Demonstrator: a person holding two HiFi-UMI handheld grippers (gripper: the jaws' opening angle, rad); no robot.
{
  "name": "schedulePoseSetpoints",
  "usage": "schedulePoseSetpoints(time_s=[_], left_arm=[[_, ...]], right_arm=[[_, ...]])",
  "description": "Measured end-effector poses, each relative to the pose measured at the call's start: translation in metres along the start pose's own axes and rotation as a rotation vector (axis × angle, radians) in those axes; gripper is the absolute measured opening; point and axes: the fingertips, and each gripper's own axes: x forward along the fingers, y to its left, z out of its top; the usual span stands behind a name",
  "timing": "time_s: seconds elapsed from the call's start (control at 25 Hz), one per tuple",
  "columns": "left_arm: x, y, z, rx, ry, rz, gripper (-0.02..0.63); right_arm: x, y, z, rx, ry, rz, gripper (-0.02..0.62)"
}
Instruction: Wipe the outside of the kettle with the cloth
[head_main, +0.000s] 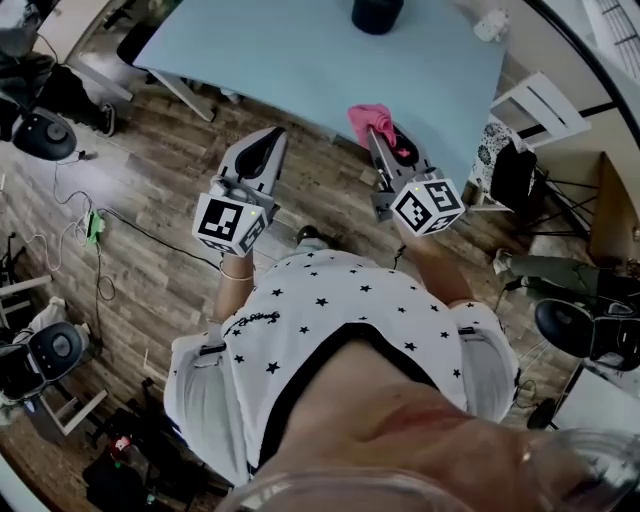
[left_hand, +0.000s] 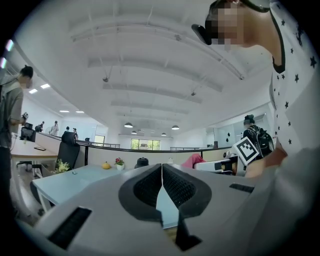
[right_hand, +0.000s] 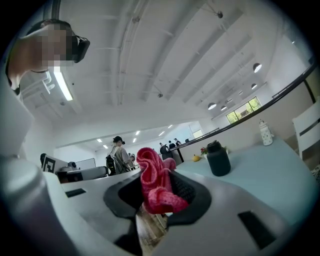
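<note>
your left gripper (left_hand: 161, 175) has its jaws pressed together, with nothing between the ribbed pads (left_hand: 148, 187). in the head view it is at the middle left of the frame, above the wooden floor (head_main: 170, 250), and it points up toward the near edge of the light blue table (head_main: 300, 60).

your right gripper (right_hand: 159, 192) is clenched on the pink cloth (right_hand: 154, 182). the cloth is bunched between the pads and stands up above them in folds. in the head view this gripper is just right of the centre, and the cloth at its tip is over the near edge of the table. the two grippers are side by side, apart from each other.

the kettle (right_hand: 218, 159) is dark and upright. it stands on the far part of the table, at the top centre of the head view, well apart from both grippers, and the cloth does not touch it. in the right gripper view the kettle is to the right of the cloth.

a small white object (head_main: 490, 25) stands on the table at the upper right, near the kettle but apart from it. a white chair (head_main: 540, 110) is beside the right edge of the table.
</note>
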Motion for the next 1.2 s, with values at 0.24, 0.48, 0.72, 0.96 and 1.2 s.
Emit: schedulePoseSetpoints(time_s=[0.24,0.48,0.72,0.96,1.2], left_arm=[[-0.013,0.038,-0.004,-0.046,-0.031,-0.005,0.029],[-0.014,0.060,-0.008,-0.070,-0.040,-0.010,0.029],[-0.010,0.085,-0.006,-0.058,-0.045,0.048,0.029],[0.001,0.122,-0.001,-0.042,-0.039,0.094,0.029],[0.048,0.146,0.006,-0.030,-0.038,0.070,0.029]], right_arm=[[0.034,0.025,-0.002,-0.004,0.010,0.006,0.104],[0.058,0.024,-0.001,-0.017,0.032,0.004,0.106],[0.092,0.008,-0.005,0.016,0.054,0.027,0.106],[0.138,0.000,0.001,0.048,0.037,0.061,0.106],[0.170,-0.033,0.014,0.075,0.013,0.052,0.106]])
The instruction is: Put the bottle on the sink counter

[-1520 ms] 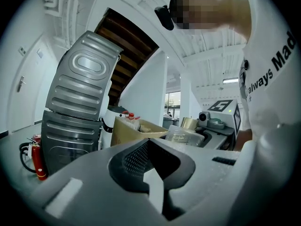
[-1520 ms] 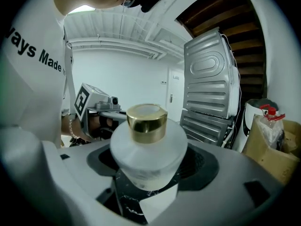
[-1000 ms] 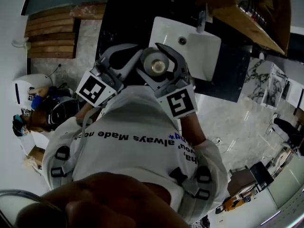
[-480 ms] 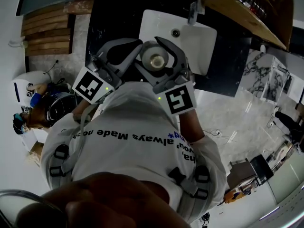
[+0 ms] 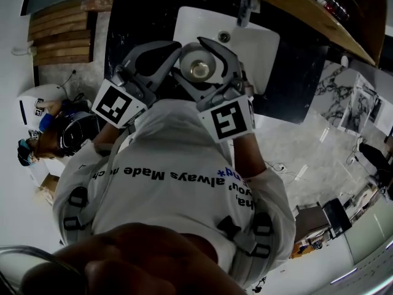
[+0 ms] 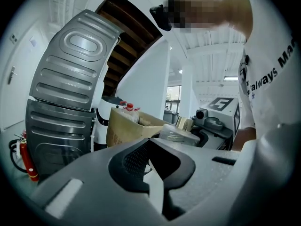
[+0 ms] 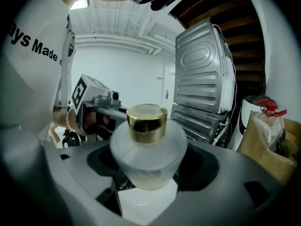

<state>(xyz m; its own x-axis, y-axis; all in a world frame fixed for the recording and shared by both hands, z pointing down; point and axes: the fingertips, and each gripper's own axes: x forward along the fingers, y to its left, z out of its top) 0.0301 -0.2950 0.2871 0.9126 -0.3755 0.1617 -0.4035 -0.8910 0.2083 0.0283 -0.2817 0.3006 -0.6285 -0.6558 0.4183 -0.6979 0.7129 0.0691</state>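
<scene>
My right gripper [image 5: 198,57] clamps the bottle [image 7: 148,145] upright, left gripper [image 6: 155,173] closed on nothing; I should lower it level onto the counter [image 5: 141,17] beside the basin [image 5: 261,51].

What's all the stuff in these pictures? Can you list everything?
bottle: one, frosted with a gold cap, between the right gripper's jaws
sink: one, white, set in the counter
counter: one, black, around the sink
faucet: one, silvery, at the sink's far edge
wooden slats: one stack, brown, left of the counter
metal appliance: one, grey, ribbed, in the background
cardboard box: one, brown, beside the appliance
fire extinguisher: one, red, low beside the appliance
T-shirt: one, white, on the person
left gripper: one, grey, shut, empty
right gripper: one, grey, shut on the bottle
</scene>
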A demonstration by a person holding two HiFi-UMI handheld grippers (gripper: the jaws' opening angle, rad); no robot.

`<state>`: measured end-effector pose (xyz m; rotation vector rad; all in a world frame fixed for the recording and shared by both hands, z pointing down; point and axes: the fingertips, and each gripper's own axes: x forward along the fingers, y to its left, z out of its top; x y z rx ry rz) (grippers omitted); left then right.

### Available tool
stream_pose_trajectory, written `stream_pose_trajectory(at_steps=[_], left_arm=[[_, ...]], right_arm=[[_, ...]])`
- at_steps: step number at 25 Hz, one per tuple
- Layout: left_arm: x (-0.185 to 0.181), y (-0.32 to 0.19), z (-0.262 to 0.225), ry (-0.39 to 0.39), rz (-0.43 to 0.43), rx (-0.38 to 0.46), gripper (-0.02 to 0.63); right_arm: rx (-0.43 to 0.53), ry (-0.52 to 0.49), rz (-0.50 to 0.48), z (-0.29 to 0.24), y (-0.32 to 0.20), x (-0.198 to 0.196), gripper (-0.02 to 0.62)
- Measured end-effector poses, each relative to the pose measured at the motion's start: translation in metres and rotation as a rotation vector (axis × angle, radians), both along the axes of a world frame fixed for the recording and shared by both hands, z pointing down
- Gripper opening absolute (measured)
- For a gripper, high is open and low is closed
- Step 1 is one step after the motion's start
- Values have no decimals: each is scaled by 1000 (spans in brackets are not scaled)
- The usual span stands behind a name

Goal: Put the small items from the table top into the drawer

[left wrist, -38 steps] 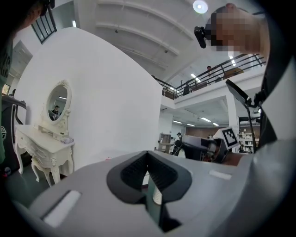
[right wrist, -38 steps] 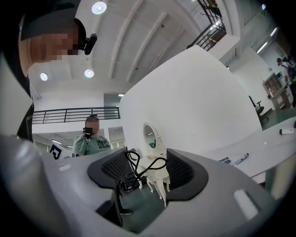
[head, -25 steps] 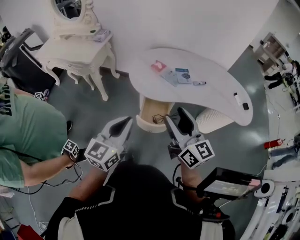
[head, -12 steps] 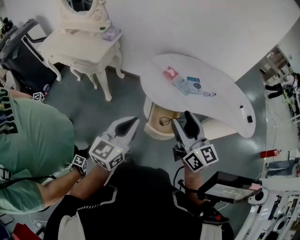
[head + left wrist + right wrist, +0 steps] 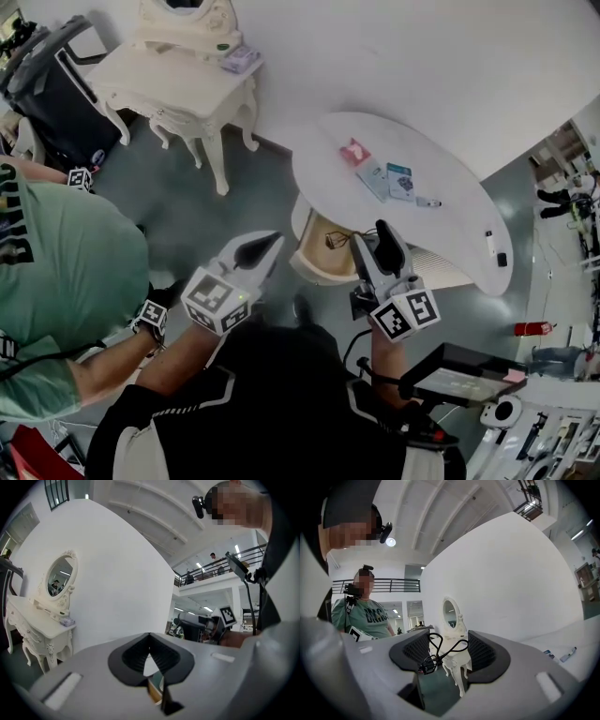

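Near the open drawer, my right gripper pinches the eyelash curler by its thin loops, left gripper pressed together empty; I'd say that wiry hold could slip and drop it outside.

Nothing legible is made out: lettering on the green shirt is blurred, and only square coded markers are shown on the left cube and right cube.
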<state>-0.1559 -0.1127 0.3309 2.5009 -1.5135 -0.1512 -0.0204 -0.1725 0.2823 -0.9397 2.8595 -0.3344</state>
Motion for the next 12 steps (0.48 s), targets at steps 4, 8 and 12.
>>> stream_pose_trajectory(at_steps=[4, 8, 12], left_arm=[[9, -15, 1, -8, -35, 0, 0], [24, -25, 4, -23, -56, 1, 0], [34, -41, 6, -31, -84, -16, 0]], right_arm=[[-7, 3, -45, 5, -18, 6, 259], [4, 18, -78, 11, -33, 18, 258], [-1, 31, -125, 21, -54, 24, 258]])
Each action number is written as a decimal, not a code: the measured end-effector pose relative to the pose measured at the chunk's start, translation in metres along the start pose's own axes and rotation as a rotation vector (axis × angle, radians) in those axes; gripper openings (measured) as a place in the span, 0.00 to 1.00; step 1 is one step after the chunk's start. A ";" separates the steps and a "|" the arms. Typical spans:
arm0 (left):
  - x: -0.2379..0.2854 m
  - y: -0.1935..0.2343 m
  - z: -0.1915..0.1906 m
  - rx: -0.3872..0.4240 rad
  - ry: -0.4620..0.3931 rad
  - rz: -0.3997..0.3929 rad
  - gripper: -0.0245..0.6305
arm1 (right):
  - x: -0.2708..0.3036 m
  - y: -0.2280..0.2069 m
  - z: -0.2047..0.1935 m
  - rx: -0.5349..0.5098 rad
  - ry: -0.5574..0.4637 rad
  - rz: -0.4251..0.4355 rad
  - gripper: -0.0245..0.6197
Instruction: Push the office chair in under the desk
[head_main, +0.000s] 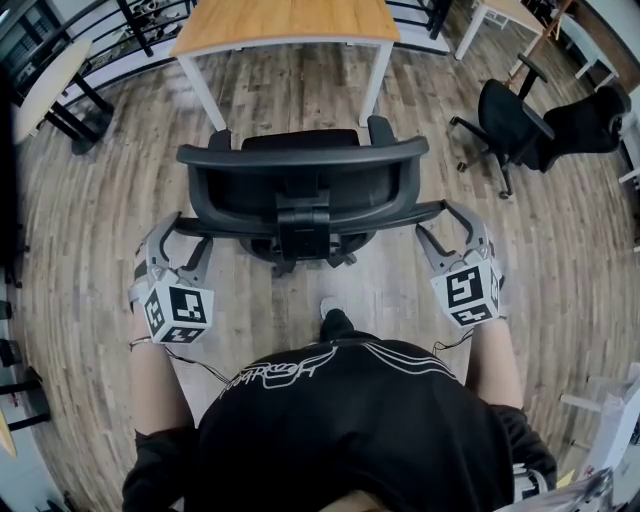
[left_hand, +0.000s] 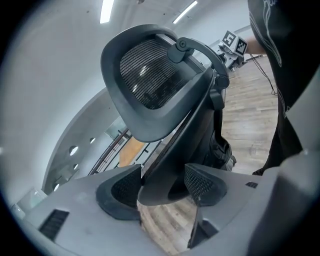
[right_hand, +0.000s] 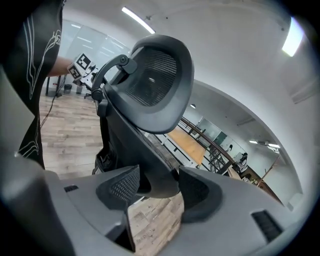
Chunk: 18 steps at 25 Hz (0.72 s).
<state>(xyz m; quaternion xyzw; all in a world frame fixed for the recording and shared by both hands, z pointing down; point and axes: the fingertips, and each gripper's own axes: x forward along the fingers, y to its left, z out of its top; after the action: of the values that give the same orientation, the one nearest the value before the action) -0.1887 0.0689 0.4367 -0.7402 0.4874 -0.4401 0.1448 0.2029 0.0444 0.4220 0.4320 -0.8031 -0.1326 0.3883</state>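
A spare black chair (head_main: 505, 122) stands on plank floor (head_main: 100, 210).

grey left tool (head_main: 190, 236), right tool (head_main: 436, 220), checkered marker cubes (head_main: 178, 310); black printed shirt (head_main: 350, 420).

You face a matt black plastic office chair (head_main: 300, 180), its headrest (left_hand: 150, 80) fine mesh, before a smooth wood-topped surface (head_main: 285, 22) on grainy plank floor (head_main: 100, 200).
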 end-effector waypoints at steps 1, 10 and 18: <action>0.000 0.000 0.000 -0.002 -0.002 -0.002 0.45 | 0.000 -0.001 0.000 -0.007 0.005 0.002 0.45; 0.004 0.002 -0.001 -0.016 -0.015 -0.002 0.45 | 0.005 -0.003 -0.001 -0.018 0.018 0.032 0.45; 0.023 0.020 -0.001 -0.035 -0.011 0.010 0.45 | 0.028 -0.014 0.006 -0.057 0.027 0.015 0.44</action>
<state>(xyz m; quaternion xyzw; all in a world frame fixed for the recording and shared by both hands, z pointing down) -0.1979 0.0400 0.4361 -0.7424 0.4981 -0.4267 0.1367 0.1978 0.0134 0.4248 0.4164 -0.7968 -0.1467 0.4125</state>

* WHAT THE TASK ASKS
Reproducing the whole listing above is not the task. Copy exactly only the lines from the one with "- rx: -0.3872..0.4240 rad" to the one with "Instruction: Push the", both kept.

* EXERCISE ANSWER
  - rx: -0.3872..0.4240 rad
  - ry: -0.4620..0.3931 rad
  - rz: -0.3997..0.3929 rad
  - gripper: -0.0245..0.6305
arm1 (right):
  - x: -0.2708..0.3036 m
  - y: -0.2280..0.2069 m
  - z: -0.2047..0.1935 m
  - rx: -0.5349..0.5098 rad
  - ry: -0.5574..0.4637 rad
  - rz: -0.4251..0.4355 rad
  - gripper: -0.0245..0.6197
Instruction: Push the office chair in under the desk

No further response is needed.